Grinnell,  The Everyday Practice of Science. p. 49

Ok, so Camazine didn’t help much to get a grip on what we really mean by self-organized systems. There was something unspoken in his definition, something about there being interesting global structures that emerge from the interaction of the parts. Surely then the above quote from Frederick Grinnell helps? What we’re talking about is organized wholes versus individual parts, right?

That would be fine, except that ‘part’ and ‘whole’ are entirely relative concepts. Everything is a part relative to some larger whole, and (almost) everything is a whole composed of several parts. Telling us that the sciences of self-organization or complexity or whatever focus on ‘wholes’ rather than ‘parts’ is to say precisely nothing about the style of reasoning being employed. Newtonian mechanics, that blessed paradigm of reductive, analytic sciences, applies perfectly well to extremely complex wholes. If you scooped out my brain (a very complex object if I do say so myself) and tossed it around the yard, it would trace out parabolas as nicely as any other, simpler object. So just saying flatly that self-organization is about ‘wholes’ rather than ‘parts’ is really no help at all.
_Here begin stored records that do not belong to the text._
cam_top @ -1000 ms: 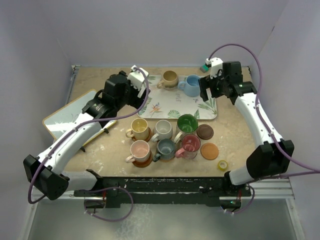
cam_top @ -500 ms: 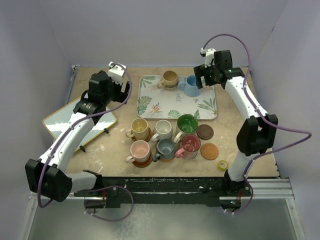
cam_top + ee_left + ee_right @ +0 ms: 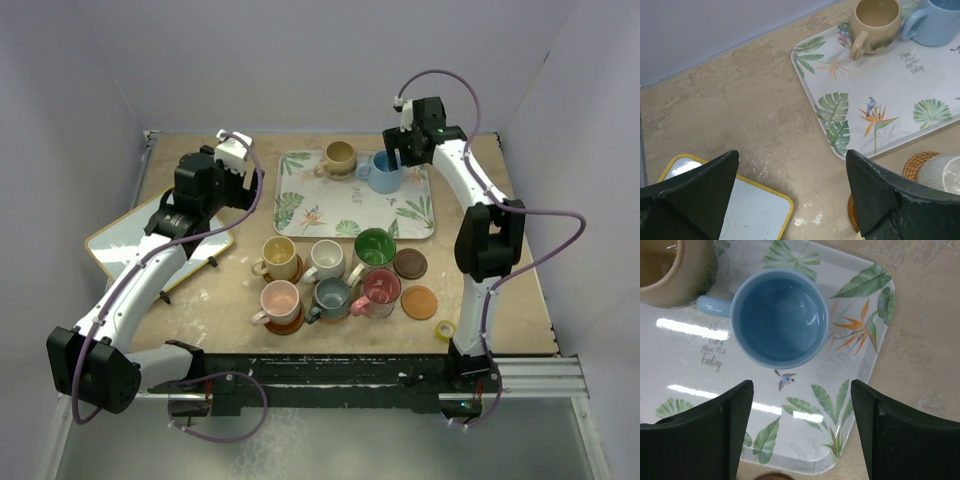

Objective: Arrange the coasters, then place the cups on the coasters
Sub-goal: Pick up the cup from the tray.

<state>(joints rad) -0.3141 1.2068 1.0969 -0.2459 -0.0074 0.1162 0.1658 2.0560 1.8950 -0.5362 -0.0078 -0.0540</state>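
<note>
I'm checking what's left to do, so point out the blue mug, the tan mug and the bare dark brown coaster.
blue mug (image 3: 782, 320), right wrist view, inside its bowl.
tan mug (image 3: 875, 15), left wrist view, inside its bowl.
dark brown coaster (image 3: 410, 263), top view, its bare middle.

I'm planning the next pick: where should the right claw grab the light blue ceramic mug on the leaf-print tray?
Probably best to pinch the rim of the light blue ceramic mug from straight above, one finger inside, on the side opposite its handle. It stands upright and open-topped, and the tan ceramic mug crowds the handle side. The right claw hangs open nearby.
</note>
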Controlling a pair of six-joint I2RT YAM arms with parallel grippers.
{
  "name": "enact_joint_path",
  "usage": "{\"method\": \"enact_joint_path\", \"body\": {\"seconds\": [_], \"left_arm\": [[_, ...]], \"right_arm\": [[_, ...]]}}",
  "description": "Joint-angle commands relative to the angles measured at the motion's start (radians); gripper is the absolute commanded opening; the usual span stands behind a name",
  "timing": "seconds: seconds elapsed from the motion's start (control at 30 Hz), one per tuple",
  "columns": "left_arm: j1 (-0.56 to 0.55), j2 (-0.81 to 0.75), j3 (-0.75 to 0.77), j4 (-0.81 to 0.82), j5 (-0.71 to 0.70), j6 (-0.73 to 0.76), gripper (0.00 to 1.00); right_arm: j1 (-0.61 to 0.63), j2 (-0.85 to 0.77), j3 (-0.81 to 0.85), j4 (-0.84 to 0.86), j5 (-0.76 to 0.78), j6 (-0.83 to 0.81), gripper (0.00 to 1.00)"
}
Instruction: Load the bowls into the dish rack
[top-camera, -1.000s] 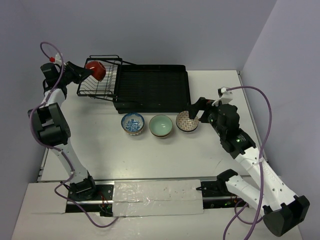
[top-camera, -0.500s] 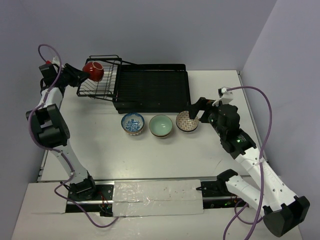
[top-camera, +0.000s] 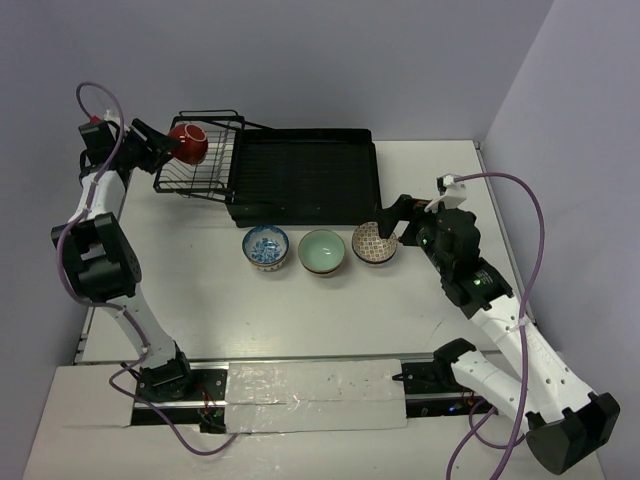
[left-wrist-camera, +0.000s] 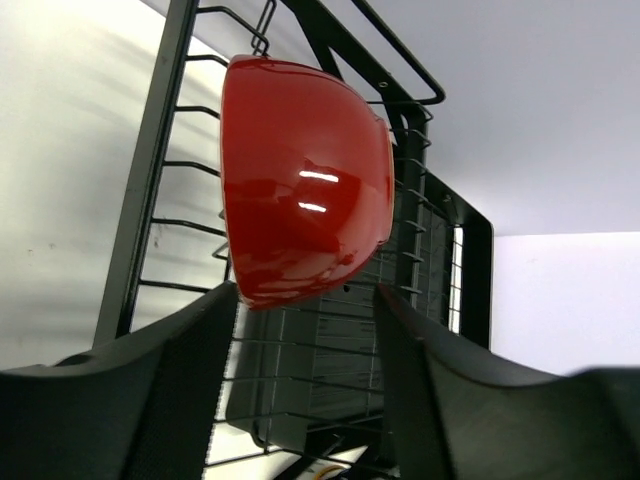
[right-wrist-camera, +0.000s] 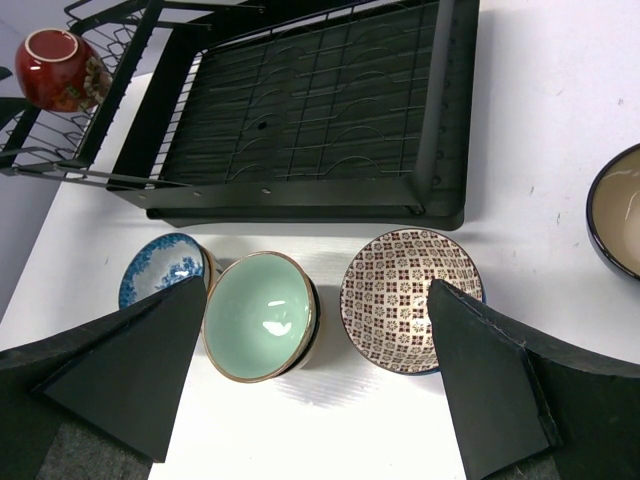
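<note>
My left gripper (left-wrist-camera: 305, 300) was open at the far left corner of the white table (top-camera: 300, 320). Its two black fingers were spread on either side of the lower part of a glossy red bowl (left-wrist-camera: 300, 180), and I could not tell if they touched it. The bowl was tipped on its side in the wire basket (top-camera: 205, 170), with its pale-ringed foot facing my right wrist camera. The basket's thin black bars stood close behind and beside the bowl.

The basket joined the left end of the dish rack (right-wrist-camera: 320, 110), a black rectangular tray with fine ridges and low wire hoops.

My right gripper (right-wrist-camera: 318, 285) hung open, jaws wide apart, above a row of three round bowls just in front of the rack. From left to right these were a blue and white patterned bowl (right-wrist-camera: 160, 270), a smooth pale green bowl (right-wrist-camera: 262, 315) and a bowl with a brown lattice pattern (right-wrist-camera: 410, 300). Neighbouring bowls sat very close together. A fourth bowl, dark-rimmed and cream inside (right-wrist-camera: 618, 215), was cut off at the right edge of the right wrist view.
</note>
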Motion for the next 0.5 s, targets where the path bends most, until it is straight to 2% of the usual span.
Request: {"method": "enact_joint_path", "body": {"seconds": [0.0, 0.2, 0.4, 0.47], "left_arm": [[-0.002, -0.061, 0.048, -0.062, -0.083, 0.057, 0.65], [-0.012, -0.081, 0.082, -0.107, -0.097, 0.063, 0.69], [-0.015, -0.127, 0.119, -0.185, -0.194, 0.099, 0.78], [-0.025, -0.146, 0.139, -0.248, -0.252, 0.124, 0.85]], "right_arm": [[0.004, -0.008, -0.004, 0.018, -0.002, -0.011, 0.99], [0.004, -0.017, -0.004, 0.012, 0.012, -0.014, 0.99], [0.004, -0.023, -0.007, -0.003, 0.07, -0.002, 0.99], [0.001, -0.009, 0.005, -0.022, 0.124, 0.01, 0.99]]}}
The distinction between nonlinear and linear interactions provides one way of distinguishing between systems that have emergent processes and systems that do not (Campbell and Bickhard 2002). [...] Nonlinear interactions are nonadditive and nonproportional. They give rise (by definition) to systems whose activities cannot be derived aggregatively from the properties of their components.
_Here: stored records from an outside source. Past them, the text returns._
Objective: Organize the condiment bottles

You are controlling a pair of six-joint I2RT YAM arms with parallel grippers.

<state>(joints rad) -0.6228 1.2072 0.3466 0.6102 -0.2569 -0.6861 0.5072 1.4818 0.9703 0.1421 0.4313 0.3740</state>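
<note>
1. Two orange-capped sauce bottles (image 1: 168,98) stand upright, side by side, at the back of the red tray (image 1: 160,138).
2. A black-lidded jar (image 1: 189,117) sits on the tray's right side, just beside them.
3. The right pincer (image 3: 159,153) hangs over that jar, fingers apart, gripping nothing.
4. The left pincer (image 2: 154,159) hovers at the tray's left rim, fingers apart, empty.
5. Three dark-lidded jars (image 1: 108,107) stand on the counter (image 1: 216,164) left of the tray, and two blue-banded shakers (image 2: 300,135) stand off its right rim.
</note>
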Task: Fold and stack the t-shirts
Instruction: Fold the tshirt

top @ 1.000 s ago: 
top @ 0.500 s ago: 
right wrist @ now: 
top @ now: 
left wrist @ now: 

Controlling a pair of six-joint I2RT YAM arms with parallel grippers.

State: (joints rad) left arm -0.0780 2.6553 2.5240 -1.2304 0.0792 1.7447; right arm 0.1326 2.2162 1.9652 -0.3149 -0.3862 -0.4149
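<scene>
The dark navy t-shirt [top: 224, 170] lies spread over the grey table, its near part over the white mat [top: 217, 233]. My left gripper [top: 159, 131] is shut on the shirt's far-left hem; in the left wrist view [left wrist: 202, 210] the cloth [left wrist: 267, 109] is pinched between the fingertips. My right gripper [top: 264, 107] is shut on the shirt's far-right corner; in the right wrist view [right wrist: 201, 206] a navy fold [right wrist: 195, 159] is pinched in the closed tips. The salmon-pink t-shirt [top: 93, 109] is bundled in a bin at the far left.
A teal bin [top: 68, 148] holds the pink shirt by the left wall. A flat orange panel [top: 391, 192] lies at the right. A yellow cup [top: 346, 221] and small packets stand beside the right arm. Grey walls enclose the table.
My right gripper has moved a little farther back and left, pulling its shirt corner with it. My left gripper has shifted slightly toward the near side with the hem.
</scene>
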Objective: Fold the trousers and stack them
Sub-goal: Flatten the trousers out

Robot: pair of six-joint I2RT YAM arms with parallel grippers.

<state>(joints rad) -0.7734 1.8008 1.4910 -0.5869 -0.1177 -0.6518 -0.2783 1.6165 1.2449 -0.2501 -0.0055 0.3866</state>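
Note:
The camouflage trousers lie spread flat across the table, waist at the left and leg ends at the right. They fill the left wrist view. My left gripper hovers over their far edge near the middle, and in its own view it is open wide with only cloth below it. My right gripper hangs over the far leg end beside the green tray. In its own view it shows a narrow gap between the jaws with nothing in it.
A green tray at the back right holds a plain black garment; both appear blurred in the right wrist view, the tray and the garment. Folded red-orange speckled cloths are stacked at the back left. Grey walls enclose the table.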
- Thompson, Mind in Life, p. 419

(Sorry Evan, and thanks for agreeing to be on my comittee!)

So we didn’t get any traction by saying self-organization is about wholes rather than parts. Maybe the trick is to characterize the relationship between the parts and the whole? That seems promising. One popular way of doing this is to say that self-organization happens when the parts interact in non-linear ways, such that the whole cannot be understood in terms of the simple addition of its parts. But what exactly is non-linearity?

Below you’ll find an example of a non-linear function. Are you ready?

Not exactly mind-blowing, is it? But it is, in the strictest and most literal sense, a non-linear graph. Changes in x result in non-proportional changes in y, because going from x=1 to x=2 results in a much smaller change in y than going from x=10 to x=11. And that’s really all there is to non-linearity – that the points on the graph don’t form a line.

The reason why y = x² is so underwhelming as a non-linear graph is that it’s really easy to see how it would be linearized. We just take the 1st derivative to get y = 2x and pow, perfect linearity. Of course, there are lots of graphs where it won’t be so easy to find a nice linear reconstruction – especially if lots of variables are coming together, each interacting with the others in a non-linear way. But now we’re on to a richer notion that linearity vs. non-linearity. We need something like non-linearizability, or non-decomposability.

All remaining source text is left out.